**EXERCISE PROMPT**
Records follow. Select each line holding "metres".

**DATA**
---

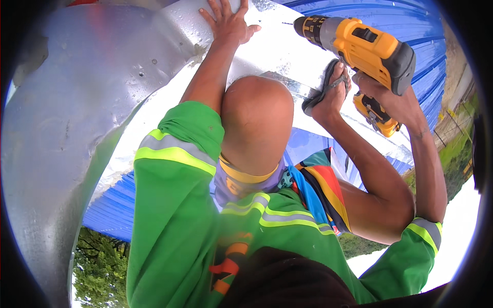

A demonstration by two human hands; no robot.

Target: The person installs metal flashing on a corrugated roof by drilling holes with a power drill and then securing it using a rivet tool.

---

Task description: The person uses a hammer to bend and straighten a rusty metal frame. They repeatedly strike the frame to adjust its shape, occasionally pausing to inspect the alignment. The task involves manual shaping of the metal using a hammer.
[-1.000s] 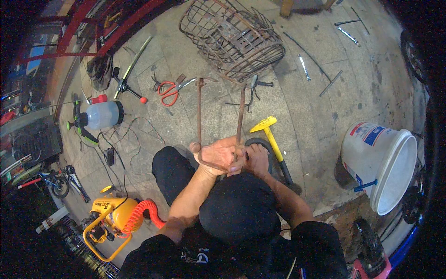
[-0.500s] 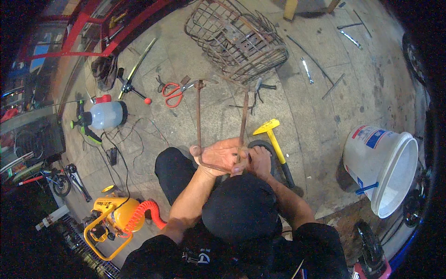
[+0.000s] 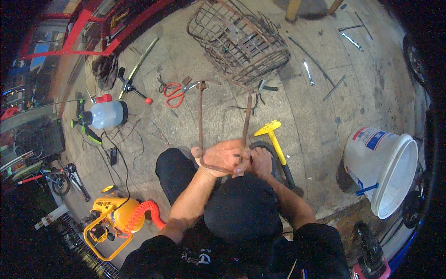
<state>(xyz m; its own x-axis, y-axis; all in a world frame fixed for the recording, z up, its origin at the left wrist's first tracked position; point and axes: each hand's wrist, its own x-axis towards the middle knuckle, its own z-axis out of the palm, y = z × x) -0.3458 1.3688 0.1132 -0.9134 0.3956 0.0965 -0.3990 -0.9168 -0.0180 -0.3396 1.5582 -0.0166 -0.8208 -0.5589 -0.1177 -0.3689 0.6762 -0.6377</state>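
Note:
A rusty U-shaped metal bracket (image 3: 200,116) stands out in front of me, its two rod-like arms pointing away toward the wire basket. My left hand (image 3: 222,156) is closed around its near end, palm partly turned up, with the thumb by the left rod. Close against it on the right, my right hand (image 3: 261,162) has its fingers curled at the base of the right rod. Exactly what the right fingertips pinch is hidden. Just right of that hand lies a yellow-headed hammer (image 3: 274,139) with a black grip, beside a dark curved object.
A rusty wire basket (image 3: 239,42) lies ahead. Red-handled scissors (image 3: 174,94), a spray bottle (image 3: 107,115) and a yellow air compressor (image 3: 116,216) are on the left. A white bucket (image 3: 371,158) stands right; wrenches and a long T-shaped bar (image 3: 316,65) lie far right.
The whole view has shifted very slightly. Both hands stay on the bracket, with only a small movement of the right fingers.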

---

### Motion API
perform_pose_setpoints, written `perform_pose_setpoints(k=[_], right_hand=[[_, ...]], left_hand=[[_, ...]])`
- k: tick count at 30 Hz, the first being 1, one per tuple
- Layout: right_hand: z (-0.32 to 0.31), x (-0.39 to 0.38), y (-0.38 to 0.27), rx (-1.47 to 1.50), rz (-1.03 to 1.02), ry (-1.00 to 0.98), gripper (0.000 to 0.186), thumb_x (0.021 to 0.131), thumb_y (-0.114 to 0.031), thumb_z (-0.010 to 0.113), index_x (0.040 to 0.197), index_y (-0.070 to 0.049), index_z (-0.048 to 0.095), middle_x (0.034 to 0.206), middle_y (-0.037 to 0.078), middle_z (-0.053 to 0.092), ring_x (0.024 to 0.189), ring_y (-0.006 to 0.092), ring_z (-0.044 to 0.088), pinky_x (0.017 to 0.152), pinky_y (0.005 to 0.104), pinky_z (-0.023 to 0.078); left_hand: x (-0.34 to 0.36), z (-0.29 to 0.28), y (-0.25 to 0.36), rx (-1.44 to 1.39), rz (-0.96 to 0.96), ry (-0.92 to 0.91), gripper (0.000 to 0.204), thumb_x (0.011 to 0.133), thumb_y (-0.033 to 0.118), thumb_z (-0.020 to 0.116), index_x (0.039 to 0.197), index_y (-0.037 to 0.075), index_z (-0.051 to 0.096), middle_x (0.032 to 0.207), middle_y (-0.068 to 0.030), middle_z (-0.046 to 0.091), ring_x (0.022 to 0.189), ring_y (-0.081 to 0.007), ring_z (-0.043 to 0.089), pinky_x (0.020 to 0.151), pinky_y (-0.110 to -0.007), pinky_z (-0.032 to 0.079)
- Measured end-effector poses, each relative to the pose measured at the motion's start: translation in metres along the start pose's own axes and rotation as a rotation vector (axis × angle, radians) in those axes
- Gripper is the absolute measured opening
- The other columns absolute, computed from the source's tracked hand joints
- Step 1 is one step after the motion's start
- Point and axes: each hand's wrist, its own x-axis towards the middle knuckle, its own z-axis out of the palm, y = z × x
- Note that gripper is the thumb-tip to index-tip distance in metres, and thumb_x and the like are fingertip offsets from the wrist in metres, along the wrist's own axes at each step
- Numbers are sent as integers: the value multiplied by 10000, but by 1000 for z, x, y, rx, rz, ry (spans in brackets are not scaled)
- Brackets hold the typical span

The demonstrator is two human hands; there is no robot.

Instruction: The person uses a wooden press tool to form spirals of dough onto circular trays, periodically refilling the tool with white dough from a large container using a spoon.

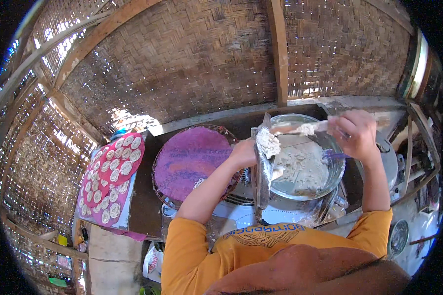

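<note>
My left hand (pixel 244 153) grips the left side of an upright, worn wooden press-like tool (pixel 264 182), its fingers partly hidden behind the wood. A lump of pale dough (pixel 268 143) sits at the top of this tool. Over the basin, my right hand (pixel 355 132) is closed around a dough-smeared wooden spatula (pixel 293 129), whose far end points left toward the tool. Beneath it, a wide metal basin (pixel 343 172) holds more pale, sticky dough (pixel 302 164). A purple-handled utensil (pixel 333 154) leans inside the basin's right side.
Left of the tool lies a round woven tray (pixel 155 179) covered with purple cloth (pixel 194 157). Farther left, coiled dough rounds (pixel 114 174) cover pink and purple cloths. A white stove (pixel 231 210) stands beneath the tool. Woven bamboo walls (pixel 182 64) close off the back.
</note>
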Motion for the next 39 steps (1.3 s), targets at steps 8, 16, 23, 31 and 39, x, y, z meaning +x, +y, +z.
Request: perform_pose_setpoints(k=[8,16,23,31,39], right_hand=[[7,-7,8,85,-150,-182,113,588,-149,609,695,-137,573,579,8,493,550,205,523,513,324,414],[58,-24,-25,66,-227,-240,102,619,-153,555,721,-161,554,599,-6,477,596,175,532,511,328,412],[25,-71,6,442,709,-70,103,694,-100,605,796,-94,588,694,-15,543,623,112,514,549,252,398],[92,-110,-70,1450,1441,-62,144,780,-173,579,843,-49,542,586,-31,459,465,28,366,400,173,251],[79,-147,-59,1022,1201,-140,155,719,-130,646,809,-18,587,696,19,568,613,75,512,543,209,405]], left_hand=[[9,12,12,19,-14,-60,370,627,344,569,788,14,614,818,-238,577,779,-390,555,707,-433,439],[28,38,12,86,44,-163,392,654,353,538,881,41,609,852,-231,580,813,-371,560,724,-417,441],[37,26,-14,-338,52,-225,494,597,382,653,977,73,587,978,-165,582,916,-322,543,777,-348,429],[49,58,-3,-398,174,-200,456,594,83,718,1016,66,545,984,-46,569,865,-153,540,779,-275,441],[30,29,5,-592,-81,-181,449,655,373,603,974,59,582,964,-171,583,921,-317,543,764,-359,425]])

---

**OUTPUT FOR THIS TASK**
- Measured end-effector poses, each relative to the pose measured at the motion's start: translation in metres along the start pose's own axes and rotation as a rotation vector (axis × angle, radians) in those axes
- Note that gripper is the thumb-tip to index-tip distance in metres, and thumb_x and the like are fingertip offsets from the wrist in metres, along the wrist's own axes at each step

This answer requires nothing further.